Préparez vos plans de formation 2018

Atelier RH Publié le 10/01/2018
Préparez vos plans de formation 2018

 

Lorsqu’il a pris la direction d’Aergon fin 2016, Florent Dian avait déjà dans l’idée que la formation pouvait constituer l’un des points d’entrée essentiel de sa stratégie de croissance.

Pour une PME d’ingénierie nucléaire, accroître le champ d’expertise de ses collaborateurs sur la sécurité nucléaire, c’est en effet un atout certain pour remporter de nouveaux marchés. Encore faut-il pouvoir financer une action de formation à la hauteur de ses ambitions lorsque l’on ne dispose pas des moyens d’un grand groupe !

Optimiser les dispositifs de financement de la formation professionnelle

Présent aux tables rondes organisées par le Pôle de compétence numérique l’an dernier, Florent y avait fait la rencontre des interlocuteurs du FAFIEC, (l’OPCA du numérique, de l’ingénierie, du conseil, des études et des métiers de l’événement).

Restés en contact, les conseillers de l’organisme collecteur pour sa branche lui ont présenté un dispositif tout trouvé et l’ont surtout accompagné à monter le dossier.

De nouveau présent pour l’édition des tables rondes cette fin d’année, Florent fait son retour d’expérience propre du plan TPE dont il a pu bénéficier courant 2017.

Il permet aux entreprises de moins de 24 salariés de financer des plans de formation jusqu’à vingt mille euros. “A condition d’être dans le cadre d’un développement de compétences avec un angle stratégique, précise Nadia Rtoub, venue animer la table ronde du FAFIEC. L’accord est ainsi soumis à la présentation du projet devant une commission”. D’où la nécessité de connaître ses besoins de formation et de bien anticiper leur déploiement.

L’anticipation, c’est aussi le maître mot sur d’autres sujets, comme la mise en place d’un contrat d’apprentissage ou de professionnalisation.

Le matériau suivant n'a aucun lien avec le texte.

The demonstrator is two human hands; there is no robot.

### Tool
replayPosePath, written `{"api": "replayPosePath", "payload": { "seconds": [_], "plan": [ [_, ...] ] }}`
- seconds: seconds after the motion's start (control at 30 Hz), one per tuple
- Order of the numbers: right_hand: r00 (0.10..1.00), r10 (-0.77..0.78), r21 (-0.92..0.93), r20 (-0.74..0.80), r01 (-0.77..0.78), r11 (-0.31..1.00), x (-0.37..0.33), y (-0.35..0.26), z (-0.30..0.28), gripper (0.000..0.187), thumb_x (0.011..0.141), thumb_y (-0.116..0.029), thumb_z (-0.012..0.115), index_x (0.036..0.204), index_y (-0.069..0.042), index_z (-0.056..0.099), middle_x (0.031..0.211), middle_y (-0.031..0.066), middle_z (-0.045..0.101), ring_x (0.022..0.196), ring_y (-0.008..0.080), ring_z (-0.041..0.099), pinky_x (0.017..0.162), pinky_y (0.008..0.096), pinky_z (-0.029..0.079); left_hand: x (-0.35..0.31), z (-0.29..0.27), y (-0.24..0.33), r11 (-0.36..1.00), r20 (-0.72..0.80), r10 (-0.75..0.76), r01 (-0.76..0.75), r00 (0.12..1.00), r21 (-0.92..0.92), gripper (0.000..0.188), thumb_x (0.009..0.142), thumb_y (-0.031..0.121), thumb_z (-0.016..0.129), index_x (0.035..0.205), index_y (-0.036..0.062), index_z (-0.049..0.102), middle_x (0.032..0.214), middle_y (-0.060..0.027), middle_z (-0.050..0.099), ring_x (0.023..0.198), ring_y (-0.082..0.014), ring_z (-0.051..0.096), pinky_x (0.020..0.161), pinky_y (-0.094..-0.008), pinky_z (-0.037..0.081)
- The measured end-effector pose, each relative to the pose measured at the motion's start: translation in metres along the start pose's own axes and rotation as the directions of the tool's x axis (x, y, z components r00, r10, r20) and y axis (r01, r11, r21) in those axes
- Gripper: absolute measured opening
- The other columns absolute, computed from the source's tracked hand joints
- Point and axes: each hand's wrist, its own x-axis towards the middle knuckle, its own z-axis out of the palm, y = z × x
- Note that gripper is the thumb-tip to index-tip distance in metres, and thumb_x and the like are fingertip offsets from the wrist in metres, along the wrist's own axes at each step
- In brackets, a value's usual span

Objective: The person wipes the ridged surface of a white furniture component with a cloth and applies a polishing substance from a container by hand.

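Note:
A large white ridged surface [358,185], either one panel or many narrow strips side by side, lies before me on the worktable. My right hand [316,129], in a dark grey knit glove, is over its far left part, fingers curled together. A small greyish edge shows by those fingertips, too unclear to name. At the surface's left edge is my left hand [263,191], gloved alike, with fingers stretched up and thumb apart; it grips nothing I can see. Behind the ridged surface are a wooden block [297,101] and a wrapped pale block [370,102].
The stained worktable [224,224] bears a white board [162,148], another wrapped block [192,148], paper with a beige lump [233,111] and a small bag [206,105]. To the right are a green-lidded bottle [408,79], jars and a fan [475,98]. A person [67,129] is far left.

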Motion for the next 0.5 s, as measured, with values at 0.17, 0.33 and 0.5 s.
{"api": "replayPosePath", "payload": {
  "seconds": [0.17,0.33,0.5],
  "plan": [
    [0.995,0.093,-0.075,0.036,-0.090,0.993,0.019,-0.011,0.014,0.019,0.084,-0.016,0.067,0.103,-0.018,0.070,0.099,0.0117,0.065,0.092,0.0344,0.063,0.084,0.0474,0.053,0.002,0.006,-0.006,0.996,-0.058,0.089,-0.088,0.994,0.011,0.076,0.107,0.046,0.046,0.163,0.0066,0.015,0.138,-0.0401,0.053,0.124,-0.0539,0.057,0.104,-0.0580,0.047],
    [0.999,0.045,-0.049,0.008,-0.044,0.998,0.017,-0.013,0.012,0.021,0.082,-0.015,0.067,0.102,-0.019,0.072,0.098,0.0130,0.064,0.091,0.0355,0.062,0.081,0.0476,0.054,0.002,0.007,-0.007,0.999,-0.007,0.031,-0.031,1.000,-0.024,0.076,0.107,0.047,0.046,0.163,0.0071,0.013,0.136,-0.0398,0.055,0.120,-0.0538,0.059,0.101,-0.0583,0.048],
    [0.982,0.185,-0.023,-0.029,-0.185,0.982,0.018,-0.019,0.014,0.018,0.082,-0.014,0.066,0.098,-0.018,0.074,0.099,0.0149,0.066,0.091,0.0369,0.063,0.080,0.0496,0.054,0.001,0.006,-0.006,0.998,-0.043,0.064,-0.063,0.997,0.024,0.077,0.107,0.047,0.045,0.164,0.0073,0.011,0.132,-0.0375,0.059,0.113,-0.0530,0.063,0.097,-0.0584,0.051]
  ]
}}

A l’ordre du jour des tables rondes, les dispositifs d’alternance ont toujours la part belle dans les priorités politiques de formation.

Dispositifs d’alternance : contrat d’apprentissage et de professionnalisation

Qu’ils concernent un jeune apprenti de moins de 26 ans en formation initiale ou un actif en formation continue, les deux contrats permettent de concilier travail en entreprise et formation théorique.

Il s’agira donc de faire attention au rythme de l’alternance : Étudier le projet et bien choisir l’école. Autre point important, la sélection d’un tuteur pour accompagner le salarié en alternance pendant toute la période de son contrat. Soit un CDD de 6 à 24 mois pour les contrats pro, jusqu’à 3 ans pour les contrats d’apprentissage.

Question salaire, un apprenti sera rétribué de 25% à 78% du SMIC selon son âge et son année de formation, tandis qu’un contrat pro sera rémunéré de 55% à 85% du salaire conventionnel selon son âge et niveau de formation initiale.

Financement du contrat de professionnalisation

Dans le cadre du financement de la formation continue, les OPCA prennent en charge le coût de formation des alternants en professionnalisation, dans la limite d’un taux horaire propre à chaque organisme. Il s’agira donc d’être vigilant sur le taux pratiqué par l’école, car le reste à charge revient à l’entreprise.

Une enveloppe pour la formation du tuteur peut également être sollicitée sous certaines conditions.

Quoi qu’il en soit, les conseillers le répètent, les OPCA sont là pour accompagner les entreprises de A à Z sur toutes les questions liées à la formation professionnelle.

CPA ou CPF, formation collectives, plans spécifiques aux TPE et PME…  N’hésitez pas à les contacter dès le début de l’année, d’autant plus que la réforme prévue pour le printemps risque de changer la donne dès l’année prochaine.